6.20.5.2 Adding new actions
Adding new actions is a bit trickier, because you have to understand that optparse has a couple of classifications for actions:
- ``store'' actions
- actions that result in optparse storing a value to an attribute
of the OptionValues instance; these options require a dest attribute to be
supplied to the Option constructor
- ``typed'' actions
- actions that take a value from the command line and expect it to be of a certain type;
or rather, a string that can be converted to a certain type. These options require a type
attribute to the Option constructor.
Some default ``store'' actions are store, store_const, append,
and count.
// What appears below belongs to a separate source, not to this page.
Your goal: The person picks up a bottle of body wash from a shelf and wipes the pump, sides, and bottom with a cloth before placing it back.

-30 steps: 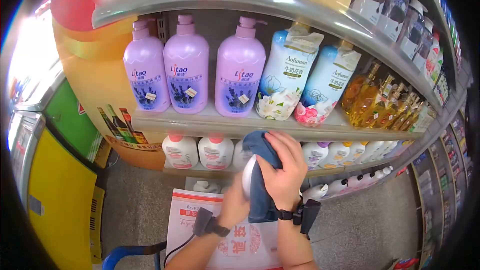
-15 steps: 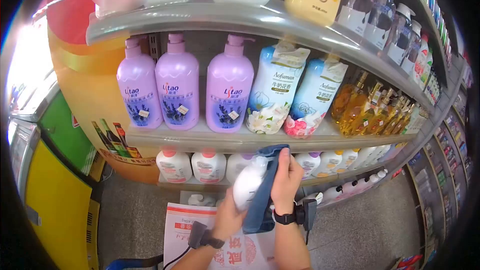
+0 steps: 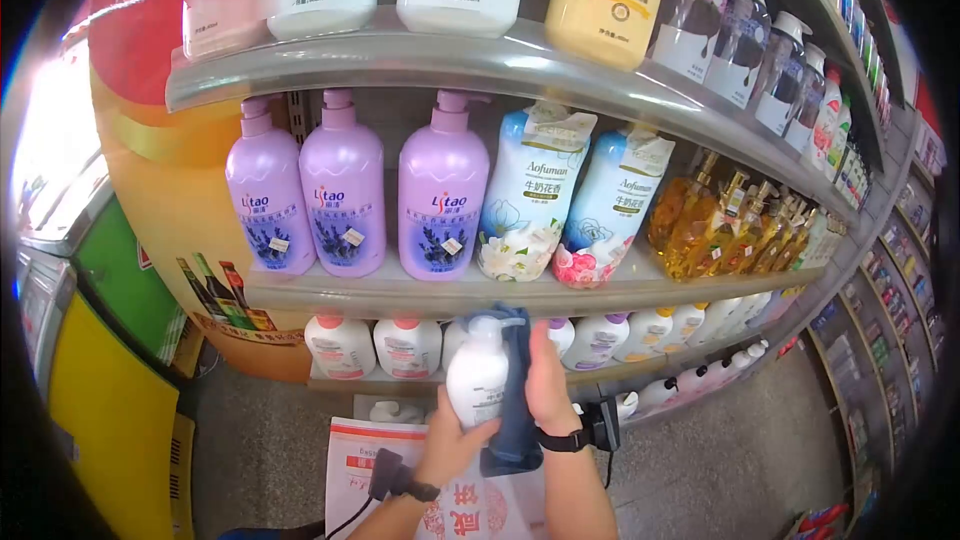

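My left hand [image 3: 452,448] grips the lower part of a white pump bottle [image 3: 476,380], thumb across its front. The bottle is nearly upright, its pump at the top and small dark print facing me. Against its right side lies a dark blue cloth [image 3: 514,395], hanging down below the bottle. From the right, my right hand [image 3: 548,385] presses the cloth to the bottle with fairly straight fingers; their far side is hidden. Both hands are in front of the lowest shelf row, below the purple pump bottles [image 3: 443,200].
A middle shelf [image 3: 380,297] curves across in front of me, with blue-and-white bottles [image 3: 535,195] and amber bottles [image 3: 690,220] on it. White bottles [image 3: 340,348] stand on the shelf below. Under my hands is a printed white and red box [image 3: 360,440]. A yellow panel [image 3: 110,420] stands left.
The white bottle has turned more upright, with its print now facing me. My right hand's fingers have straightened along the cloth. The view has shifted, so the shelves appear lower.
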The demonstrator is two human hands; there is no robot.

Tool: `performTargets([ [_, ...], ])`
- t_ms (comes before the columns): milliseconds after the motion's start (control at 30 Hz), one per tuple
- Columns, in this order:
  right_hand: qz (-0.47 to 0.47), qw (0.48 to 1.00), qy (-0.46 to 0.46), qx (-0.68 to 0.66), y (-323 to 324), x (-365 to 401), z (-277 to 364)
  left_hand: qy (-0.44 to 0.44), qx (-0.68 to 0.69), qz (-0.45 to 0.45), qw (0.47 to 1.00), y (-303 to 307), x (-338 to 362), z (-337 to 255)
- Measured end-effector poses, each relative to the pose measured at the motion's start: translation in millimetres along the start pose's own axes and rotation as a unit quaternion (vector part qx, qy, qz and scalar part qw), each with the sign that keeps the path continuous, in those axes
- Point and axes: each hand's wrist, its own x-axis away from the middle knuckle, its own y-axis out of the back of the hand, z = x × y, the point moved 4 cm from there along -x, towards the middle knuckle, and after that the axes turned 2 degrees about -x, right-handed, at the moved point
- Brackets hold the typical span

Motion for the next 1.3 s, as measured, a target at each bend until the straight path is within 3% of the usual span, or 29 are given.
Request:
performTargets([
  [133,0.054,0.985,-0.007,0.164,-15,5,16,-0.042,0.094,0.009,0.995,4,-4,1],
  [200,0.052,0.989,0.058,0.124,-29,10,5,-0.02,0.106,0.008,0.994,13,-5,20],
  [233,0.029,0.975,0.078,0.207,-30,16,-2,-0.004,0.125,-0.002,0.992,16,-5,26],
  [300,0.036,0.973,0.032,0.224,-30,20,-28,0.057,0.183,-0.036,0.981,23,-3,18],
  [433,0.029,0.965,0.041,0.259,-36,48,-39,0.03,0.269,-0.062,0.961,34,-4,34],
  [467,0.051,0.982,0.003,0.181,-35,54,-40,0.032,0.266,-0.035,0.963,37,-5,32],
  [533,0.028,0.96,0.069,0.268,-38,71,-42,0.038,0.257,0.02,0.965,43,-2,27],
  [567,0.0,0.994,-0.083,0.067,-32,82,-47,0.065,0.271,0.026,0.96,41,3,24],
  [700,-0.023,0.978,-0.014,0.205,-16,100,-57,0.215,0.452,0.096,0.86,30,6,52],
  [800,-0.098,0.957,-0.015,0.272,-4,110,-65,0.244,0.492,0.119,0.827,31,3,45],
  [867,-0.147,0.938,-0.015,0.313,3,115,-66,0.258,0.468,0.108,0.838,32,3,42],
  [933,-0.169,0.956,0.034,0.235,-2,116,-42,0.248,0.444,0.1,0.855,34,5,42],
  [1067,-0.208,0.965,0.136,0.079,-17,110,28,0.299,0.446,0.096,0.838,31,6,39],
  [1100,-0.224,0.911,0.171,0.301,-25,108,25,0.26,0.449,0.117,0.847,32,6,27],
  [1133,-0.205,0.793,0.293,0.493,-45,101,28,0.256,0.458,0.121,0.843,30,8,25],
  [1167,-0.087,0.859,0.194,0.465,-59,91,31,0.252,0.465,0.126,0.839,29,8,23],
  [1200,0.027,0.861,0.122,0.493,-71,76,21,0.246,0.472,0.131,0.836,29,8,20],
  [1267,0.031,0.773,0.259,0.578,-95,75,13,0.225,0.469,0.083,0.85,25,4,11],
  [1300,0.038,0.786,0.251,0.564,-93,73,6,0.215,0.466,0.071,0.855,24,1,19],
])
The default ``typed'' actions are store, append,
and callback.
When you add an action, you need to decide if it's a ``store'' action, a ``typed'',
neither, or both. Three class attributes of Option (or your Option subclass) control this:
- ACTIONS
- All actions must be listed as strings in ACTIONS.
- STORE_ACTIONS
- ``store'' actions are additionally listed here.
- TYPED_ACTIONS
- ``typed'' actions are additionally listed here.
In order to actually implement your new action, you must override Option's
take_action() method and add a case that recognizes your action.
For example, let's add an ``extend'' action. This is similar to the standard ``append''
action, but instead of taking a single value from the command-line and appending it to an
existing list, ``extend'' will take multiple values in a single comma-delimited string, and
extend an existing list with them. That is, if --names is an
``extend'' option of type string, the command line:
--names=foo,bar --names blah --names ding,dong
would result in a list:
["foo", "bar", "blah", "ding", "dong"]
Again we define a subclass of Option:
class MyOption (Option):
ACTIONS = Option.ACTIONS + ("extend",)
STORE_ACTIONS = Option.STORE_ACTIONS + ("extend",)
TYPED_ACTIONS = Option.TYPED_ACTIONS + ("extend",)
def take_action (self, action, dest, opt, value, values, parser):
if action == "extend":
lvalue = value.split(",")
values.ensure_value(dest, []).extend(lvalue)
else:
Option.take_action(
self, action, dest, opt, value, values, parser)
Features of note:
- ``extend'' both expects a value on the command-line and stores that value somewhere, so
it goes in both STORE_ACTIONS and TYPED_ACTIONS.
- MyOption.take_action() implements just this one new action, and
passes control back to Option.take_action() for the standard optparse actions.
- values is an instance of the Values class, which
provides the very useful ensure_value() method. ensure_value()
is essentially getattr() with a safety valve; it is called as:
values.ensure_value(attr, value)
If the attr attribute of values doesn't exist or is None,
then ensure_value() first sets it to value, and then
returns value. This is very handy for actions like ``extend'', ``append'', and
``count'', all of which accumulate data in a variable and expect that variable to be of a
certain type (a list for the first two, an integer for the latter). Using ensure_value()
means that scripts using your action don't have to worry about setting a default value for the
option destinations in question; they can just leave the default as None and ensure_value() will take care of getting it right when it's needed.